[Task brief] Can you find the lines of the listing that include "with" and copy every one?

[Exercise data]
- - - - -

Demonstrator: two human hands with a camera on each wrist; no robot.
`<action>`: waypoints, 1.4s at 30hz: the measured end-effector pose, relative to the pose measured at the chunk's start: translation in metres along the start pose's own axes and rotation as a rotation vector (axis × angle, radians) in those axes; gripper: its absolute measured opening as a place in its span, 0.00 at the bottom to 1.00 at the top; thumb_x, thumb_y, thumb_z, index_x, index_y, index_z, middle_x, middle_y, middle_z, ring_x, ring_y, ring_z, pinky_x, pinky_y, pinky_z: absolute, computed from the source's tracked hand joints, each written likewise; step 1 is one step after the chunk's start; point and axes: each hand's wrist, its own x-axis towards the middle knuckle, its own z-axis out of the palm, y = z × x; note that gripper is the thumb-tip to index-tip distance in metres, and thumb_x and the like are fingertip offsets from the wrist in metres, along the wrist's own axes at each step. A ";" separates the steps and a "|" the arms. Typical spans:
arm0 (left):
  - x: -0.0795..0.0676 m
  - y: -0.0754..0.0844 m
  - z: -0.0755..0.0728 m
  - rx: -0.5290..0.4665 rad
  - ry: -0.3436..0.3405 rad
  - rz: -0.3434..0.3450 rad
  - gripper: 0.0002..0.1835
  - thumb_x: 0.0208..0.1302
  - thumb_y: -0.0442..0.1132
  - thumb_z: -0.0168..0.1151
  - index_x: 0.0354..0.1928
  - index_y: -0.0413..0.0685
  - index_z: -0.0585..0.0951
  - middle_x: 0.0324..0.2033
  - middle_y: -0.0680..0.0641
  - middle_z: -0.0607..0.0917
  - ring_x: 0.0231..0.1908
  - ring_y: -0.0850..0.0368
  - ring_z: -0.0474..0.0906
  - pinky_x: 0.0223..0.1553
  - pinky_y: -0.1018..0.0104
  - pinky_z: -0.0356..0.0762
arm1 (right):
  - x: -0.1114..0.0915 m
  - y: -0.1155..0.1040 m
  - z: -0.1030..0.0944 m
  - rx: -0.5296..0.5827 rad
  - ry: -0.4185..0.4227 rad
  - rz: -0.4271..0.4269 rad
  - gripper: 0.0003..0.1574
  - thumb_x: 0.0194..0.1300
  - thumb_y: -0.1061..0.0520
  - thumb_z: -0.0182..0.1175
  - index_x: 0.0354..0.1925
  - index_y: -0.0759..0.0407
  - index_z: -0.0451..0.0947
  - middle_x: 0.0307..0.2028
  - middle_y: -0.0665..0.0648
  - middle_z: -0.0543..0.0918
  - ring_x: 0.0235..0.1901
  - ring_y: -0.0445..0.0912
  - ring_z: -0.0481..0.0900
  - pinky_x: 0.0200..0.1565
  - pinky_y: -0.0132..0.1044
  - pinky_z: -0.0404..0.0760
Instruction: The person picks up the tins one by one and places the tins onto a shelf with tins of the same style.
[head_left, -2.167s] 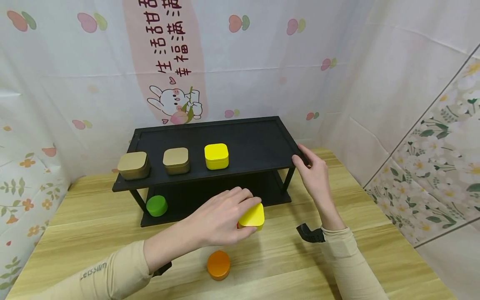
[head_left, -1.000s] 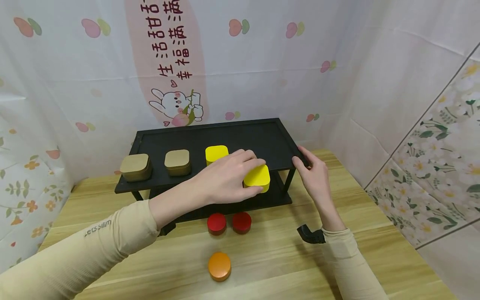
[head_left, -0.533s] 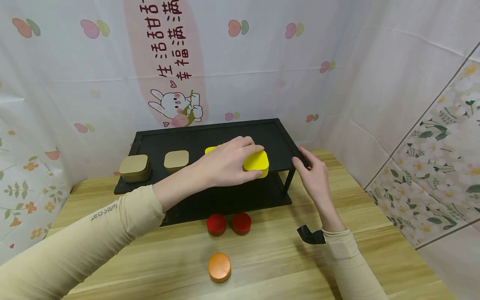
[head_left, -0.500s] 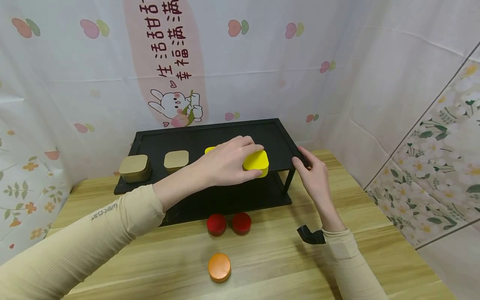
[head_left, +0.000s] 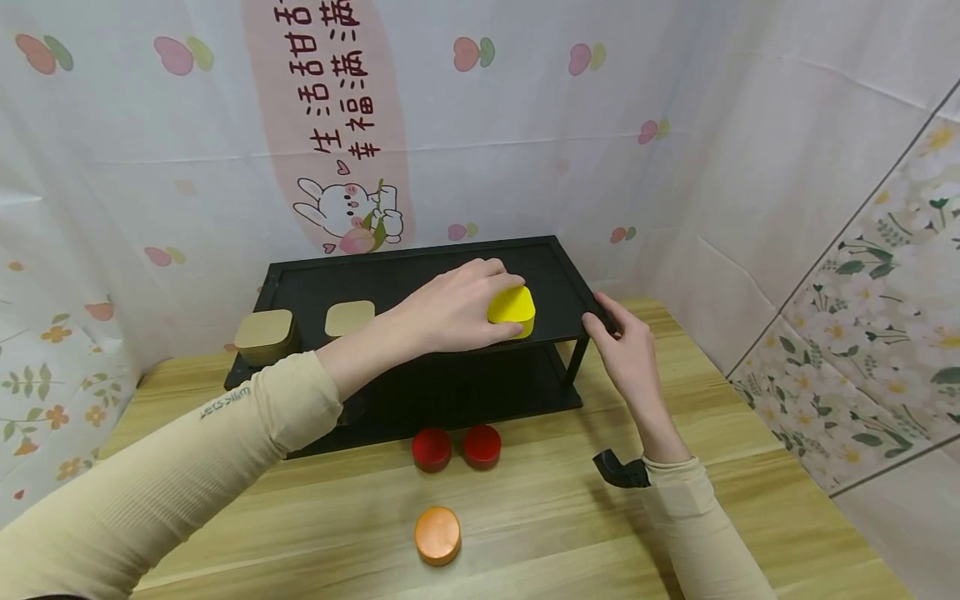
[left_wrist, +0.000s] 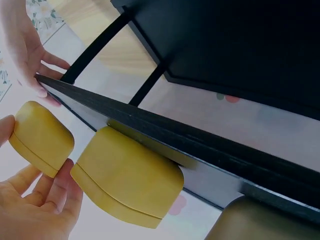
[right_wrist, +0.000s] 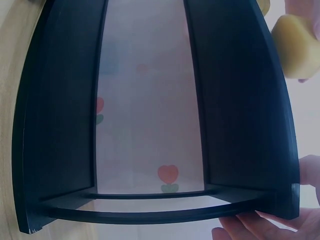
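Observation:
My left hand (head_left: 461,308) holds a yellow square tin (head_left: 513,308) between thumb and fingers, at the front right part of the black two-tier shelf's top board (head_left: 551,279). Whether the tin touches the board I cannot tell. A second yellow tin (left_wrist: 130,175) stands beside it in the left wrist view; my left hand hides it from the head view. Two tan square tins, one at the left end (head_left: 266,337) and one further right (head_left: 350,318), stand on the same board. My right hand (head_left: 628,342) grips the shelf's right front edge.
Two red round tins, the left (head_left: 431,450) and the right (head_left: 482,447), sit on the wooden table (head_left: 562,517) before the shelf. An orange round tin (head_left: 438,536) lies nearer. Patterned curtains (head_left: 525,150) stand behind and at the sides.
My left hand has carried the yellow tin from near the red tins up and back to the top board. Its arm now covers the green round tin. My right hand stays in place.

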 end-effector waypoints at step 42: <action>0.017 -0.007 0.009 0.002 -0.112 -0.069 0.30 0.62 0.54 0.57 0.64 0.50 0.71 0.54 0.48 0.76 0.47 0.54 0.71 0.48 0.64 0.76 | 0.000 0.000 -0.001 0.013 -0.004 0.001 0.35 0.65 0.37 0.52 0.66 0.47 0.66 0.63 0.55 0.73 0.60 0.49 0.73 0.58 0.50 0.73</action>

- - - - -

[Expected answer]
Demonstrator: two human hands with a camera on each wrist; no robot.
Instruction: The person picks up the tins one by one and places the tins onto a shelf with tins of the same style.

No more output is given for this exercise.